Quand on a vu surgir en marge du très attendu foulancement de la VF de Vaesen un supplément de création francophone (en l’occurrence consacré à l’Alsace), on s’est dit que c’était sympa ce genre de petits bonus mais que, à part faire mousser l’éditeur – Arkhane Asylum, donc – qui peut ainsi clamer haut et fort « eh, oh, non, je ne fais pas rien qu’à traduire les jeux Free League à a chaîne ! », cela nous faisait ni chaud, ni froid. Nous, ce qu’on voulait, c’était jouer dans la Scandinavie mystérieuse du XIXe siècle. Pas manger de bretzels. Na.

Là-dessus, on a reçu les livres, prenant un soin particulier à mettre de côté ce L’Alsace mythique, sorte de cousin un peu débile qu’on accepte bon gré mal gré comme étant de la famille mais qui ne peut que nous intéresser en dernier, quand on aura fait connaissance avec tout le reste de la gamme.

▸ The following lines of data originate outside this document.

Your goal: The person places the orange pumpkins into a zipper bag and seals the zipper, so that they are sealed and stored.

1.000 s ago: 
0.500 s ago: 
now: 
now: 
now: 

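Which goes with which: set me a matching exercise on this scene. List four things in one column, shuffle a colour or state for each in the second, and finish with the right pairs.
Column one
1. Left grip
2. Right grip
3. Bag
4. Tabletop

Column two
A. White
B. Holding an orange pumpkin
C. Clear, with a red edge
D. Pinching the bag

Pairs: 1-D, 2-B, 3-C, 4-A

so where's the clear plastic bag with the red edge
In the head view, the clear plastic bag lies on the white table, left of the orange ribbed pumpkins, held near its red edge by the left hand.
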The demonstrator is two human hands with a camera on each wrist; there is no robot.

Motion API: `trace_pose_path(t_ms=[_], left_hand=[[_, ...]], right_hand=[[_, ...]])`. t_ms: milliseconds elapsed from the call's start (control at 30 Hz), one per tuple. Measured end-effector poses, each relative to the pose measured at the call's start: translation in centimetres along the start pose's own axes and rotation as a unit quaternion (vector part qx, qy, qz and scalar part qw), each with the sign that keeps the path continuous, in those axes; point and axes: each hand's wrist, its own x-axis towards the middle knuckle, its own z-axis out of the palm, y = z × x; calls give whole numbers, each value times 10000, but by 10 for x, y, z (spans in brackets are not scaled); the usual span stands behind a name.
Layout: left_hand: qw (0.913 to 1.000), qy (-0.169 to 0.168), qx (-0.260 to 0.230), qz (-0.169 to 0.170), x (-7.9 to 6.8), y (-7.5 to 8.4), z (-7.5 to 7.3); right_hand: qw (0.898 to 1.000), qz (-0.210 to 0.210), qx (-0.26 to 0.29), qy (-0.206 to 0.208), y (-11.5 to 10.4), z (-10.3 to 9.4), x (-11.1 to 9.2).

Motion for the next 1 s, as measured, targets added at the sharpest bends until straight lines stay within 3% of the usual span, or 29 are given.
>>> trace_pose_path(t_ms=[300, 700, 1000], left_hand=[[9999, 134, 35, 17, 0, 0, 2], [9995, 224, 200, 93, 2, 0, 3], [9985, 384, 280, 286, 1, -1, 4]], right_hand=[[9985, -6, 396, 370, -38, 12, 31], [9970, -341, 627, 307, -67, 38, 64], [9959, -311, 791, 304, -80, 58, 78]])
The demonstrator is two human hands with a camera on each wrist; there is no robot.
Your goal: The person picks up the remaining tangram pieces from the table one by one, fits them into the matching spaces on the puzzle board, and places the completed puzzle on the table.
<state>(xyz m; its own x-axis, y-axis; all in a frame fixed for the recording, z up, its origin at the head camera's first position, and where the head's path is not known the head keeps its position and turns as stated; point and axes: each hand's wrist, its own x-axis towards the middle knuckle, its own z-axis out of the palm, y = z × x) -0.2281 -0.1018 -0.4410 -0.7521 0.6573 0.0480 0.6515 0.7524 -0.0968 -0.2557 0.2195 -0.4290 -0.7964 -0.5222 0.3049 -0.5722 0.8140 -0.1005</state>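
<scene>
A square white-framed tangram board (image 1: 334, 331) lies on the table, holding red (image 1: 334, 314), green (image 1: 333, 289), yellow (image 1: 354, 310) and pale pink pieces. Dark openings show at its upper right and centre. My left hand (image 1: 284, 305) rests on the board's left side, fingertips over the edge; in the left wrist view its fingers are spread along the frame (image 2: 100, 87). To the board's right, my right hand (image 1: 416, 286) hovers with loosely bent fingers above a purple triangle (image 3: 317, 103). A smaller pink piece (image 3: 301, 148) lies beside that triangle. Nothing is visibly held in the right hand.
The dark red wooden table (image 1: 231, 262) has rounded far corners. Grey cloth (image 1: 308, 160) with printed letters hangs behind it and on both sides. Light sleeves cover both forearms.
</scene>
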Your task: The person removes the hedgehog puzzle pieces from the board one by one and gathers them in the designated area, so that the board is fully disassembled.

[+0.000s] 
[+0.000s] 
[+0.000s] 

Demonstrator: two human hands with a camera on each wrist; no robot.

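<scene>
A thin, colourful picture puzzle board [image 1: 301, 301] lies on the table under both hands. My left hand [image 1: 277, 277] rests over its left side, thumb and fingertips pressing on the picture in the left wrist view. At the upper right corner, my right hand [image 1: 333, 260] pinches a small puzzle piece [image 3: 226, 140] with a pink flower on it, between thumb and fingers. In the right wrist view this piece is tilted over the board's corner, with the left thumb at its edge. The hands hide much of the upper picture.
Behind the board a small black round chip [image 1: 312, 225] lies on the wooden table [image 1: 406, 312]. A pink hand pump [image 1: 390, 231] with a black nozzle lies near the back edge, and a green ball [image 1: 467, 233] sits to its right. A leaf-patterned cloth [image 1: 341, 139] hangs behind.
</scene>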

Pourtant, un indice, déjà, aurait du nous faire dire que nous faisions fausse route. Le petit machin croupion attendu, c’est en fait un gros livre, quasi l’équivalent du livre de base avec ses 206 pages (une vingtaine de moins que le livre de base VF seulement). Vu la construction, chapitre par chapitre, au cours du foulancement, à force de débloquer des paliers, on n’avait pas imaginé que le projet avait pris une telle ampleur.

Sa forme est à peu près similaire au livre de base et si, forcément, il ne peut se targuer d’être illustré par Johan Egerkrans, il peut se consoler avec les illustrations, tout aussi sublimes, de Yvan Villeneuve qui a su marcher dans les traces du maître tout en conservant sa touche propre. Ne vous arrêtez pas à la couverture, moins lisible et frappante que celle du jeu de base : l’intérieur est vraiment superbe.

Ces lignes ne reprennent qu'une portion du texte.